What you should do:
After repeating the line containing "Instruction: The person", stop; until then, repeat each line of the listing below exactly, starting with the first.

+++ Supplied data

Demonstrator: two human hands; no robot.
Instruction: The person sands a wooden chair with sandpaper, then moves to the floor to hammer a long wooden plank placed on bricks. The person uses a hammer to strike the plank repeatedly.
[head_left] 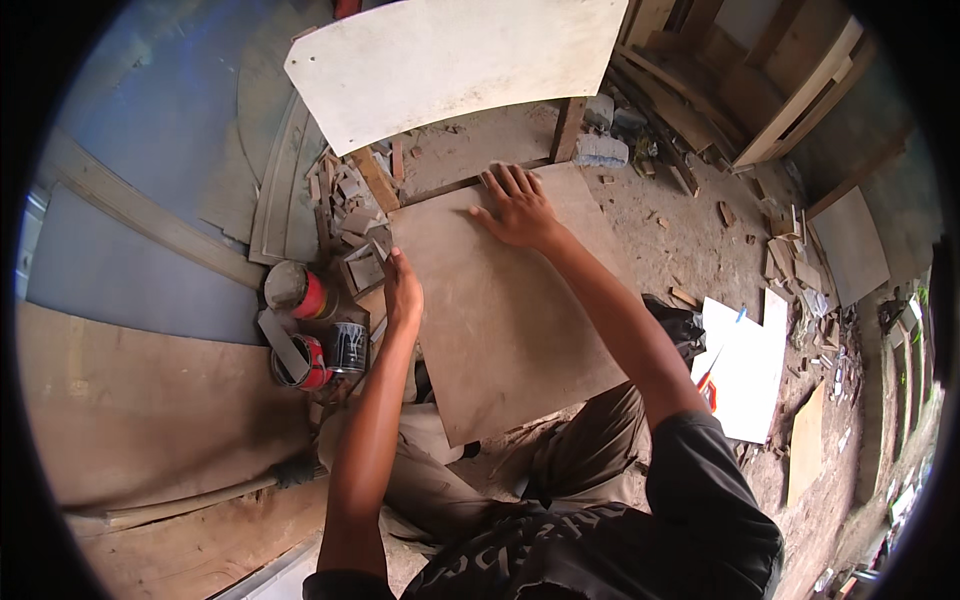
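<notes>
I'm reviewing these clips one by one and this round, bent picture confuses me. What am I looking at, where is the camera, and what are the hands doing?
There is no machine: a person works with bare hands. The single picture comes from a wide fisheye camera on their head, looking down, which bends straight edges.

The left hand rests at the left edge of a square brown board lying across their lap. The right hand lies flat, fingers spread, near its far edge; neither closes a grip on it.

To the left stand red tins and a dark can beside wood offcuts. A pale board lies ahead, white paper sheets to the right.
</notes>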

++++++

Response to the task:
Demonstrator: two human hands; no robot.
Instruction: The person sands a wooden chair with sandpaper, then moves to the floor to hammer a long wooden plank placed on bricks. The person uses a hammer to strike the plank repeatedly.

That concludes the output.